If you own a home, you can have a property evaluator or insurance adjuster come to your home and give you and estimate of your property’s value. If you own a car, you can take it to a car dealer and he will tell you what he will give you for it in trade for another car. If your cell phone breaks, you can go to the phone store and you will discover how much it will cost to replace that phone. If you are considering further education, you can evaluate job possibilities for your chosen profession and see how salaries compare with and without a degree.
But how will you evaluate the cost of your sin?
You might consider the financial implications of that sin — what will that addiction to alcohol cost you in monthly and annual purchases and lost wages? Or you might consider what relationships you will lose if you engage in a pattern of unrepentant sin — what is the cost of a child living in another state?
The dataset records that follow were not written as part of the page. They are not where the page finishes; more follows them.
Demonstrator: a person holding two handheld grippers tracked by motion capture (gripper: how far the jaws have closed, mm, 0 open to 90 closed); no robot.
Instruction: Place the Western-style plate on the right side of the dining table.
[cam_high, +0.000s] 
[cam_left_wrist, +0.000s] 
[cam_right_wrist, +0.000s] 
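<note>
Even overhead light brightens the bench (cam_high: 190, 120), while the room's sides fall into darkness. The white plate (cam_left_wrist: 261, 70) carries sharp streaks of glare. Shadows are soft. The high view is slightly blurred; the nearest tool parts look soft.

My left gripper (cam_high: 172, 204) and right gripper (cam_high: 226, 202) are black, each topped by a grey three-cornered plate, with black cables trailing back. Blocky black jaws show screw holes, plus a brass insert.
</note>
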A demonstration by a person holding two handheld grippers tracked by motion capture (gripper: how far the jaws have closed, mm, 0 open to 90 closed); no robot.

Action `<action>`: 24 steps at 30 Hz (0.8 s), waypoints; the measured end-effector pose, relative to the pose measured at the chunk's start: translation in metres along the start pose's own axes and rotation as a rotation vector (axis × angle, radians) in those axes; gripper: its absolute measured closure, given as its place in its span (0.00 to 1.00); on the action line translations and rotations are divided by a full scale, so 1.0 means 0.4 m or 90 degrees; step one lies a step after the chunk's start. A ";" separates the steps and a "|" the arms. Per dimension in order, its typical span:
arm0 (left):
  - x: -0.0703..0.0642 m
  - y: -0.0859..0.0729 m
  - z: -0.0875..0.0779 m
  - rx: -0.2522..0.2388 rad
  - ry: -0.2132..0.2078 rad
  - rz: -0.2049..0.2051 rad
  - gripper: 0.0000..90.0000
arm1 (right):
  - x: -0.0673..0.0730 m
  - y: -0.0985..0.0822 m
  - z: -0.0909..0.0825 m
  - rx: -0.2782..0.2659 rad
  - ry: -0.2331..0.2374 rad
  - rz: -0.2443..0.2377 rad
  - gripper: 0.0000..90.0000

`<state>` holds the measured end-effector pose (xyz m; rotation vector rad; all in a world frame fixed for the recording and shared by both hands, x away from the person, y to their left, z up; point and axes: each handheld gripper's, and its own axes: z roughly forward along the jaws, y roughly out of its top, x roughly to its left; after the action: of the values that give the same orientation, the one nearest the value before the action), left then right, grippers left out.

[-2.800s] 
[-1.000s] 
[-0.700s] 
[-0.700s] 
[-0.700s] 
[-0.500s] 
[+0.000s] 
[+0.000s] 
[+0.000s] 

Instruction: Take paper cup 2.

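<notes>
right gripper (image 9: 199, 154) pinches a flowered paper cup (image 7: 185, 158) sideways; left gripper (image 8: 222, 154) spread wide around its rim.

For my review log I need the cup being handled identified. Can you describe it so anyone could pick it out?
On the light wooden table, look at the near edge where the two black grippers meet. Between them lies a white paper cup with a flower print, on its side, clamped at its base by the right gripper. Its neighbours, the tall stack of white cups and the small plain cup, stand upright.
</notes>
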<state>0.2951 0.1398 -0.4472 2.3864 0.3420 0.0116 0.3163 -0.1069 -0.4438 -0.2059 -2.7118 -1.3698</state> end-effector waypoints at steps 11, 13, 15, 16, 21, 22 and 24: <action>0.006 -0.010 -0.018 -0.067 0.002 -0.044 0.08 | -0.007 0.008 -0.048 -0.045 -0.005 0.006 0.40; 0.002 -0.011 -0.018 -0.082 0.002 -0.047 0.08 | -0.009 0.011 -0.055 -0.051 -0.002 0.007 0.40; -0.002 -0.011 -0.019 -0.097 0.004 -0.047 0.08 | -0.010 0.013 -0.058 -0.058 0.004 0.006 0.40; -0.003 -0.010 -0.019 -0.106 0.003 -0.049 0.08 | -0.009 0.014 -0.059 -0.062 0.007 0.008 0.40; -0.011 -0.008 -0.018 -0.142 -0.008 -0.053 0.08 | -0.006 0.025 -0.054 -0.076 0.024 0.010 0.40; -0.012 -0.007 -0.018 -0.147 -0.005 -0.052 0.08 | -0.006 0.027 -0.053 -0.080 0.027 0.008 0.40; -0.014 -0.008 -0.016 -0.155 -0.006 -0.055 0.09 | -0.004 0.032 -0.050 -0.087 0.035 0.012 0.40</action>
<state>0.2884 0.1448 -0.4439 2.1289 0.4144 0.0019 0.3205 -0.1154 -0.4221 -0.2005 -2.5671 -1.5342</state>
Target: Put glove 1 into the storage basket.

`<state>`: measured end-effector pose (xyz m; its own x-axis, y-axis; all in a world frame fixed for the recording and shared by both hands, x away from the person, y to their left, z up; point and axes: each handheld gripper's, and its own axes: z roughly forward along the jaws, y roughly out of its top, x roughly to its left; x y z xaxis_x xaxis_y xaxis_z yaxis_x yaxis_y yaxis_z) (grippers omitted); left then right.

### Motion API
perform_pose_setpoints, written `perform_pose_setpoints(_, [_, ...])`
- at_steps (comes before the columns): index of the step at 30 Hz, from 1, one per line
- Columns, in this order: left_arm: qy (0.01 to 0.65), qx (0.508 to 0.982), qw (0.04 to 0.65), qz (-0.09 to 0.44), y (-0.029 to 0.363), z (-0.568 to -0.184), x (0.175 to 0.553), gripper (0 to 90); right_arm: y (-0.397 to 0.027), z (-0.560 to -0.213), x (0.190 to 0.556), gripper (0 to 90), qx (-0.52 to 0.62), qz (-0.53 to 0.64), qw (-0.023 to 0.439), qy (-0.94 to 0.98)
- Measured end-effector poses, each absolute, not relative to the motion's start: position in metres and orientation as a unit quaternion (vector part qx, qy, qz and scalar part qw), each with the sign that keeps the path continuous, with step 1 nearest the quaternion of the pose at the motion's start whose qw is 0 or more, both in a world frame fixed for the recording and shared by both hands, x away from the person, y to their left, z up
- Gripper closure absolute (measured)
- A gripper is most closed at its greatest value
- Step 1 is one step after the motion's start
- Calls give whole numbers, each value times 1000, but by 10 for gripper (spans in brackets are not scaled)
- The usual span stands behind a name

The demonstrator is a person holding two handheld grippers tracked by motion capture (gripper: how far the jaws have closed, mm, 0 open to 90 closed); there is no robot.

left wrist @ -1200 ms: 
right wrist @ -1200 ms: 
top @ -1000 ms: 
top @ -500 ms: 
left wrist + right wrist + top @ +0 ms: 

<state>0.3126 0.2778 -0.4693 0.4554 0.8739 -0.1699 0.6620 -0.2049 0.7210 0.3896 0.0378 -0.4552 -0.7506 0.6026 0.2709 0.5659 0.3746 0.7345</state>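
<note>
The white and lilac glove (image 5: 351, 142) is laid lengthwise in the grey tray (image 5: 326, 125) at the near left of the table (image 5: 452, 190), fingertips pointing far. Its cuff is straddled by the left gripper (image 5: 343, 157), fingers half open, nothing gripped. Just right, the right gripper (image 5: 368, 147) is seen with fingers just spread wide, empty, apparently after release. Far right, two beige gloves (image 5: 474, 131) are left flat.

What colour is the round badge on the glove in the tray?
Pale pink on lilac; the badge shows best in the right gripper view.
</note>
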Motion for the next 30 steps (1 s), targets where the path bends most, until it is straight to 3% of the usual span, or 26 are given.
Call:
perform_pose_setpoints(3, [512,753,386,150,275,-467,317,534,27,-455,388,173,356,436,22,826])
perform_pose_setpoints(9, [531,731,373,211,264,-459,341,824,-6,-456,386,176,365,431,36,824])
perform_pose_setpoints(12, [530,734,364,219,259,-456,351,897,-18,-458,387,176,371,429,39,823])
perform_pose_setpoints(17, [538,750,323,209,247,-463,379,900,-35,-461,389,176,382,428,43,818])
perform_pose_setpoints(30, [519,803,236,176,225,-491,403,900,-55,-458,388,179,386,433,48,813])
Or you might consider the weight of shame you will have to endure in your community and with your friends if you don’t repent.
Or, to really understand the cost of sin, you might consider what it cost Christ to redeem you from that sin. Now the answer to that question seems simple and apparent. It cost Christ the cross. It cost Christ death. But for us who are finite, it is impossible to weigh those values for an infinite Savior. What is the cost of death to the One who is eternal?
There is a sense in which we cannot ever know the fullness of that cost; but there is one declaration by Christ that perhaps more than any other statement in Scripture reveals the cost and weight of sin. It is uttered in Mark 15:33-34:
When the sixth hour came, darkness fell over the whole land until the ninth hour. At the ninth hour Jesus cried out with a loud voice, “ELOI, ELOI, LAMA SABACHTHANI?” which is translated, “MY GOD, MY GOD, WHY HAVE YOU FORSAKEN ME?”
“My God, My God, why have You forsaken Me?” This is a word of deep anguish.